I mean, I have active Mormon bishops who listen to the podcast.
Wow.
Like, they're leading congregations, and they're listening to my podcast secretly.
Missionaries, Mormon missionaries that are out as full-time mission missionaries,
they reach out to me and say they love the podcast.
And so
it's the most popular Mormon-themed podcast.
And because I try and do it in a balanced way, I have listeners all over the spectrum.
John, thanks for enlightening everyone on this culture, man.
It's really important.
Is there anything else you want to close off with?
I know that mental health is really important to you.
And
I think it's worth mentioning that there's a real mental health crisis.
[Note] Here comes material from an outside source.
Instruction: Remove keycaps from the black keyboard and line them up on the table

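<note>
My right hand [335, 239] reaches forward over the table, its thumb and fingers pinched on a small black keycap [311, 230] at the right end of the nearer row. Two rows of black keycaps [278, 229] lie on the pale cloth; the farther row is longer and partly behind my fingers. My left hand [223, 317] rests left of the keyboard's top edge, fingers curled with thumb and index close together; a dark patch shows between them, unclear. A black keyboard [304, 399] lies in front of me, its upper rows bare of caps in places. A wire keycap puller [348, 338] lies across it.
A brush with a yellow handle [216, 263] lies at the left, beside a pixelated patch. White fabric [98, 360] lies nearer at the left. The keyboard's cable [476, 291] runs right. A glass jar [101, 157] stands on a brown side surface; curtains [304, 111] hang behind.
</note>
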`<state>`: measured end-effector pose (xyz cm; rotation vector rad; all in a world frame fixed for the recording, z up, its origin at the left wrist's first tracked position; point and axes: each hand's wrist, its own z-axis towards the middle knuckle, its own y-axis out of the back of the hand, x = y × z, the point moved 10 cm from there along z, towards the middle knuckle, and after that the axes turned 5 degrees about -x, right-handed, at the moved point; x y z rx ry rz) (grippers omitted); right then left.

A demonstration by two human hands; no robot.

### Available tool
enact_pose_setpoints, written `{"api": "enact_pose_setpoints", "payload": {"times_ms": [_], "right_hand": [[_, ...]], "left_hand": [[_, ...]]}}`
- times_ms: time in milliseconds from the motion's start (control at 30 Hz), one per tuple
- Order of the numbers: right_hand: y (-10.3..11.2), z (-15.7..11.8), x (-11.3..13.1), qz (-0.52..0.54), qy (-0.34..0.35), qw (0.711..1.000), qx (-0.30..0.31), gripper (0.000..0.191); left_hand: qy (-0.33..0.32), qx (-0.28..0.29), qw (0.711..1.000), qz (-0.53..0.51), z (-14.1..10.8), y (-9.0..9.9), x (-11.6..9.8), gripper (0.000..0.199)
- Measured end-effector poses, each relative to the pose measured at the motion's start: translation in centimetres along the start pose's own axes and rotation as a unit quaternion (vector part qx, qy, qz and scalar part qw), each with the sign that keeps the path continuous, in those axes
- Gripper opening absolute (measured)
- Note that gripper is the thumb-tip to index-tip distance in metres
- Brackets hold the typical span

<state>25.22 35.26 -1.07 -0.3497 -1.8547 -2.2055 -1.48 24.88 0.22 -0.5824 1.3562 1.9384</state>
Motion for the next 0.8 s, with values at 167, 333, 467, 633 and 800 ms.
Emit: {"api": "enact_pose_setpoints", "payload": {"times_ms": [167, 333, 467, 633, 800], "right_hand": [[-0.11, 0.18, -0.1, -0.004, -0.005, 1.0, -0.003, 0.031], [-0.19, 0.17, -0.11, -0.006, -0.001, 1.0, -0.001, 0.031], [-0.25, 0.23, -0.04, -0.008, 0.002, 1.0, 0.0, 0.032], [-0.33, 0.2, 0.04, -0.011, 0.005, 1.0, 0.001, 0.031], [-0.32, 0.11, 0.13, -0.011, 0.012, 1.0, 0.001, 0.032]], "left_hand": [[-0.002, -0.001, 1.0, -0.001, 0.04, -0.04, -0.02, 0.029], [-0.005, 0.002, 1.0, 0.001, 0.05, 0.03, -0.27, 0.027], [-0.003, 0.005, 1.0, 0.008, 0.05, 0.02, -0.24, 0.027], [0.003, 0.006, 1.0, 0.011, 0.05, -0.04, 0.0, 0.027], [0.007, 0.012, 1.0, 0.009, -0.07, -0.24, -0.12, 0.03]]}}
in the United States right now, but it's certainly true within the church.
And whether it's women being taught this toxic perfectionism, whether it's kind of religious-based obsessive-compulsive disorder or scrupulosity, that's what I studied for my master's thesis.
Whether it's young Mormon men and women being shamed about their masturbation or LGBT youth wanting to die because they're taught that their core natures are sinful.
I think that's an untold story within the Mormon church that really needs to be told.
You know, it's tough enough to be a youth or a young adult in the world today.
You add on this layer of shame, of guilt, of anti-LGBT,
anti-women sort of doctrines and theologies.
It's a real problem.
Utah, believe it or not, for how beautiful it looks and how happy everyone looks on so many metrics, it leads the nation in like prescription drug use, prescription drug abuse, levels of depression, of youth suicidality.
So
I'm really grateful that you sort of take some leadership in talking about that.
And I appreciate you letting me also talk about that because one of the best ways to kind of help address mental health is to talk about it.
Absolutely.
You know, I really think you're going to save some lives with this episode.
So I appreciate you coming on.
Thanks for having me.
Yep.
Thanks for watching.
Guys, as always, and I will see you tomorrow.